O Palácio do Planalto conta com a aprovação da PEC, que libera cerca de R$ 90 bilhões em 2022. Mas o governo e o Congresso já disputam esses recursos. O dinheiro não é suficiente para bancar as promessas de Bolsonaro, que já está em ritmo de campanha eleitoral, e os anseios dos líderes partidários, que almejam recursos para emendas parlamentares e um amplo fundo de financiamento de campanha.

“O que a gente entende nas leituras que estamos fazendo é que o espaço dentro do Orçamento público está muito escasso e as prioridades precisarão ser definidas quando da discussão da peça orçamentária que se dará até o final de dezembro”, afirmou Bezerra.

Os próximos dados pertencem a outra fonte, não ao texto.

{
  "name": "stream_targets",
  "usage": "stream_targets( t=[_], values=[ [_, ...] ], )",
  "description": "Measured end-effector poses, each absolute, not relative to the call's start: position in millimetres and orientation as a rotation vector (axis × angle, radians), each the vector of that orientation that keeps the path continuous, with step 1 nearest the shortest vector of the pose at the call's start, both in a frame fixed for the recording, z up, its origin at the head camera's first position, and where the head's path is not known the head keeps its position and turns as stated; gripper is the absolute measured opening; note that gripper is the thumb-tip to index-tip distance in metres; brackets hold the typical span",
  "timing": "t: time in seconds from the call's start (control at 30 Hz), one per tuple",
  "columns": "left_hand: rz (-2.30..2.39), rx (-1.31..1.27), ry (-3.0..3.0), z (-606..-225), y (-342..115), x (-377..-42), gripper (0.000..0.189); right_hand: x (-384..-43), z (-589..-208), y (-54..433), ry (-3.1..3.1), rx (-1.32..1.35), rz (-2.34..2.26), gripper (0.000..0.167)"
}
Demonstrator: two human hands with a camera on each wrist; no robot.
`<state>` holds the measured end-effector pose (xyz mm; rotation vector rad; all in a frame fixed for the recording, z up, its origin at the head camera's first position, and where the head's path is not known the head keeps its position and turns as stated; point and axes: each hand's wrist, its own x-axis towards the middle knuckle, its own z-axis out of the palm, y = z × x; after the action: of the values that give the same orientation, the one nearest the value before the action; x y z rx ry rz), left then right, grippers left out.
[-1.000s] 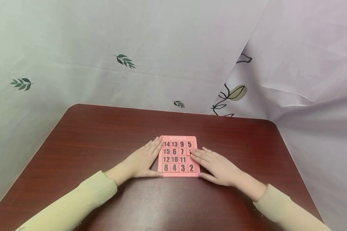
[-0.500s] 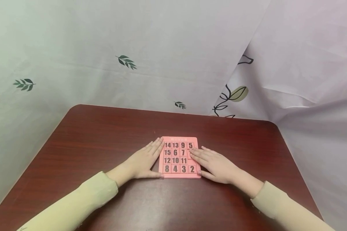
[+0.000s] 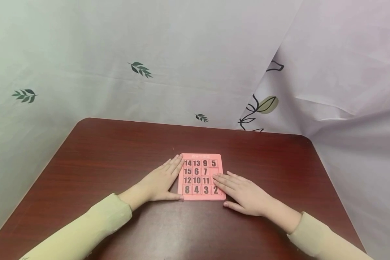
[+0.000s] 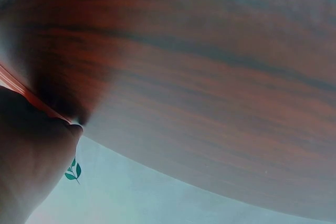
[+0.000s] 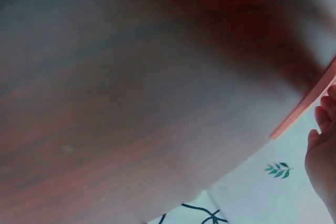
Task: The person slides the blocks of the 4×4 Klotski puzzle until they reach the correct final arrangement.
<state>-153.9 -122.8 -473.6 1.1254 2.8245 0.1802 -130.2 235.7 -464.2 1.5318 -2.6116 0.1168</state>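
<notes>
A pink number sliding puzzle (image 3: 201, 197) lies flat on the table, its tiles printed with black numbers. Along its left edge rests my left hand (image 3: 160, 182), fingers straight and the thumb at the near left corner. My right hand (image 3: 247, 193) reaches over the right edge. Its straight fingertips touch the right end of the third row and hide the tile there. A bare slot (image 3: 214, 171) shows under the 5 tile (image 3: 213, 163). Both wrist views catch only a thin pink edge of the puzzle (image 4: 31, 95) beside each hand.
The dark red-brown wooden table (image 3: 123, 144) has rounded far corners. Behind it hangs a pale curtain (image 3: 169, 47) with leaf prints, and more fabric (image 3: 351, 108) drapes on the right.
My right hand has slid toward the near edge, its fingers going from the second row to the third. The tile under them moved down, baring the slot above. My left hand stayed put.
</notes>
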Motion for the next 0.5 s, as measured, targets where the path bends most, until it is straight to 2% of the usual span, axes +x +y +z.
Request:
stream_targets(
  t=[0.5],
  values=[
    [0.175,1.114,2.817,-473.6,-123.6,-153.1,0.124,-173.3,-457.8,224.0,-2.8,1.389,0.155,0.073]
  ],
)
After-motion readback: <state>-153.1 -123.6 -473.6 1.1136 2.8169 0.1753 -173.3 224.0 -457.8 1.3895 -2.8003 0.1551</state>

A declaração do líder do governo acontece após Bolsonaro afirmar que quer usar o espaço no Orçamento, que será aberto com a aprovação da PEC dos Precatórios, para conceder reajuste salarial.

Nesta terça-feira (16), o presidente reforçou que trabalha para atender todos os servidores. A PEC dos Precatórios é hoje a principal pauta de interesse do presidente Jair Bolsonaro no Congresso.